В бабьем углу взмыли руки, дружно, как по военной команде, – все враз. Потом потянулись мужики, с оглядкой, но проголосовали «за». Не подняли рук только Тараканиха, Серган и Андрей Иванович.
– Поскольку большинство «за», то голосование по второму предложению отпадает. Теперь, значит, еще один вопрос, насчет индивидуального обложения кулаков. Слово имеет товарищ Зенин.

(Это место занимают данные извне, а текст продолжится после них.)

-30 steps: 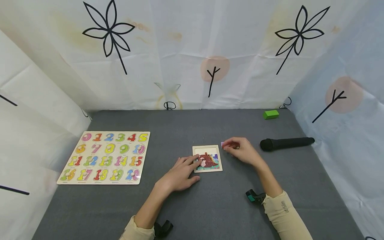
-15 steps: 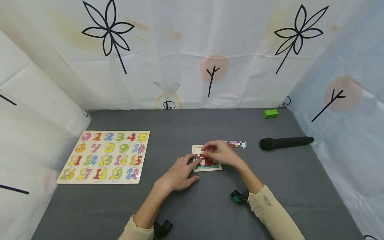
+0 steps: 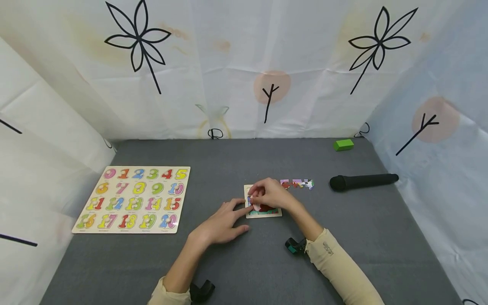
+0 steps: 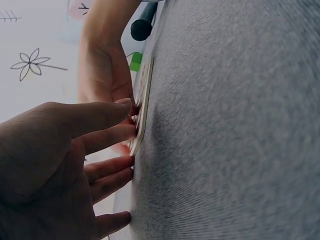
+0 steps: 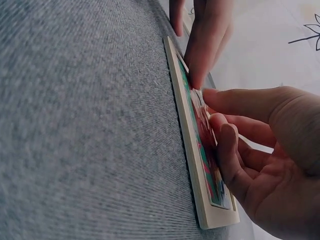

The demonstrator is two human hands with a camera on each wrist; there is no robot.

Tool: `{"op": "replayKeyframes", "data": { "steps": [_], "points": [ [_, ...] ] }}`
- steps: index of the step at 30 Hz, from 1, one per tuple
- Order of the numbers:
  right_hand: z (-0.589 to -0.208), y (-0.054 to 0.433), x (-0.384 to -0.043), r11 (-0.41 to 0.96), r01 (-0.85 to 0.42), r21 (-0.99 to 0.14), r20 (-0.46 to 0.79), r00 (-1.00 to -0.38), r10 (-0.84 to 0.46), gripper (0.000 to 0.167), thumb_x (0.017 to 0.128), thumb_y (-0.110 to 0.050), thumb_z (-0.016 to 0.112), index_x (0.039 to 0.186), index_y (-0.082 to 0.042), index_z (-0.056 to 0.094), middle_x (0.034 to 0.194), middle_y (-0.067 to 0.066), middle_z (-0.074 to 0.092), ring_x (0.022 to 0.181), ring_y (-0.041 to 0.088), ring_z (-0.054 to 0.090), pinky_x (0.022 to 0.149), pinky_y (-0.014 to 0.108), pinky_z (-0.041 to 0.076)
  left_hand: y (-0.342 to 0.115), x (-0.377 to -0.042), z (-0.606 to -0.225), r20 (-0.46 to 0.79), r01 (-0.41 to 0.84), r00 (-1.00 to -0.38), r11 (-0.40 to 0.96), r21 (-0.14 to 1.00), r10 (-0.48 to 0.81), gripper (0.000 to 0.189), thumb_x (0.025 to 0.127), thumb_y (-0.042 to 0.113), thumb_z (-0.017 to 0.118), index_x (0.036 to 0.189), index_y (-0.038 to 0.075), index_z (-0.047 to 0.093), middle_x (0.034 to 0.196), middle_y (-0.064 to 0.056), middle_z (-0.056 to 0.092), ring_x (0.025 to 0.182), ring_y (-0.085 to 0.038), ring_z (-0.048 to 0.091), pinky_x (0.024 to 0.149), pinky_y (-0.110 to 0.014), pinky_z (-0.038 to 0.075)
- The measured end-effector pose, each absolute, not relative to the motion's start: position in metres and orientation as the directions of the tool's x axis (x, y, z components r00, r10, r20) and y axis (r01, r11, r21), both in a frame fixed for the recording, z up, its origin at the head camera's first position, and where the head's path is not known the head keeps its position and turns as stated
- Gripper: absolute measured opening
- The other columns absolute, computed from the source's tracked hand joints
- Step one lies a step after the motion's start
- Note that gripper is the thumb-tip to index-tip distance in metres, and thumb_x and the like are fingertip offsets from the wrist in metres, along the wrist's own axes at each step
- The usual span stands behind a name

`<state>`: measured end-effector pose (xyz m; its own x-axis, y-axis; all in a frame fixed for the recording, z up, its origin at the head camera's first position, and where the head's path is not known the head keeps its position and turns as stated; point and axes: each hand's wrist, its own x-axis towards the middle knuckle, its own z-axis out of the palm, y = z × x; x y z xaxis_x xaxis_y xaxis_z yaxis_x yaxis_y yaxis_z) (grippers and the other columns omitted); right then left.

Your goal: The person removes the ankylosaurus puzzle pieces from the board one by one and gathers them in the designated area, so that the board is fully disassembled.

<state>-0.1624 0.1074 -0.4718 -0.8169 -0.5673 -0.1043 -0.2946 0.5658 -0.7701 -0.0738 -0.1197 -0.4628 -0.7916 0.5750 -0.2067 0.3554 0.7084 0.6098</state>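
A small square jigsaw puzzle (image 3: 280,210) in a pale wooden frame lies flat on the table, its reddish-brown and green picture partly covered by both hands. My left hand (image 3: 225,224) has its fingers stretched out. Its fingertips touch the frame's left side, and other fingers rest on the cloth in the left wrist view. My right hand (image 3: 272,195) is over the upper left of the puzzle with curled fingers. Thumb and fingertips pinch a small puzzle piece (image 3: 249,201), mostly hidden, low against the picture. Several loose puzzle pieces (image 3: 297,183) lie in a row beyond the frame's right corner.
A wooden number board (image 3: 131,201) with colourful digits lies at the left. On the right are a black microphone (image 3: 364,181) and, farther back, a green block (image 3: 343,145). White patterned cloth (image 3: 324,106) walls the grey table at the back and sides.
My right hand has moved left from beside the loose pieces to the frame's upper left, uncovering the row of pieces. My left hand has shifted slightly left and down, staying at the frame.
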Motion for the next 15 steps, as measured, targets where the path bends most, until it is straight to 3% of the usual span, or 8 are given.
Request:
{"op": "replayKeyframes", "data": {
  "steps": [15],
  "points": [
    [-0.4691,0.1017,-0.1606,0.617,-0.302,-0.727,-0.139,-0.814,-0.564,0.014,0.095,-0.018,0.084,0.103,-0.009,0.077,0.084,-0.001,0.07,0.068,0.005,0.056,0.067,0.021,0.047,-0.1175,-0.0723,-0.4611,-0.2,0.355,-0.797,0.709,0.609,0.57,0.056,0.107,0.028,0.07,0.159,0.014,0.056,0.168,-0.02,0.044,0.159,-0.038,0.041,0.132,-0.073,0.021]
  ]
}}
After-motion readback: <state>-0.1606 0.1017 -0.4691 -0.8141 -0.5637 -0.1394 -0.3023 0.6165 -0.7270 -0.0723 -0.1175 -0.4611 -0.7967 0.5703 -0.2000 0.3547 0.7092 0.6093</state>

Сенечка говорил сидя, усталым голосом, как бы закругляясь – говорить, мол, и спорить уже не о чем:
– Значит, на последнее у нас – вопрос об индивидуальном обложении кулаков. Как вы уже знаете, у нас оказалось по Тихановскому Совету два недообложенных кулацких хозяйства. Установка, надеюсь, всем известная: ни одного недовыявленного кулака! Поскольку Прокоп Алдонин и Федот Клюев в списки попали позже, то они механически оказались недообложенными. Винить здесь персонально некого. И потому ставим на голосование: кто за то, чтобы обложить в порядке индивидуального налога Алдонина и Клюева по восемьсот рублей? Виноват, голосуйте вы, товарищ Кречев!
– Какая разница? – отозвался тот. – Давай поставим вопрос на голосование.
Но встал Андрей Иванович:
– Мы только что обложили их по сто пудов. Сколько же можно?
– Можно, товарищ Бородин! – повысил голос Сенечка. – Кулаков можно обкладывать до полного искоренения как классовых врагов.
– Какие ж они кулаки? Это ж трудяги из трудяг. Они портки последние закладывали на хозяйственные нужды!
– И обдирали своих соседей! – вставил Сенечка.
– Кто обдирал? Кого?
– Кого? А чей кон будет! – крикнул Степан Гредный. – К примеру, Прокоп Алдонин хлеб молотил на своей машине. По восемь пудов ржи брал за день молотьбы. Это как посчитать? Скольких он обобрал.
– Дак он же сам молотил, у барабана стоял. И машина его, и лошади! Это ж какая работа! И все за восемь пудов ржи! Кто тебе еще за такую цену сработает? – распалялся Андрей Иванович.
– Ты, Андрей, Прокопа не выгораживай, – сказал Ванятка. – Из-за него артель развалилась. Все жадность его виновата.
– Так за жадность, что ли, восемьсот рублей с него дерем? Зачем разорять человека?
– Прокоп только покряхтит…
– Распла-атится. У него денег-та куры не клюют.
– А ты считал?
– В чужом кармане завсегда денег больше, чем в своем.
– Голосовать давайте!
– А как с Клюевым быть? – спросил Серган.
– Как со всеми кулаками, – ответил Сенечка.
– Он же член сельсовета! Депутат! – заорал Серган.
– Был, да вывели. А вы не берите на горло! – крикнул Сенечка.
– Федот – мастер, колесник! А ты – сморчок! Слепень на конской заднице!
– Это что за подкулачник? – обернулся Сенечка к председателю. – Клюев его напоил? Специально подпоили!
– Меня подпоили?! Ах ты, мать-перемать… Я тебя самого счас напою Капкиным кипятком. Утоплю в кубовой!
Серган бросился к столу, опрокидывая скамейки, но на плечах его повисли Ванятка и Андрей Иванович. А Сенечка побледнел, по-заячьи выпрыгнул из-за скамейки да брызнул через заднее крыльцо на улицу. Только его и видели.
– Да я ему ноги из шагалки повыдергаю, как у цыпленка. Соплей зашибу и разотру в порошок! – долго еще бушевал Серган, но на улицу не вышел, не побежал за Сенечкой.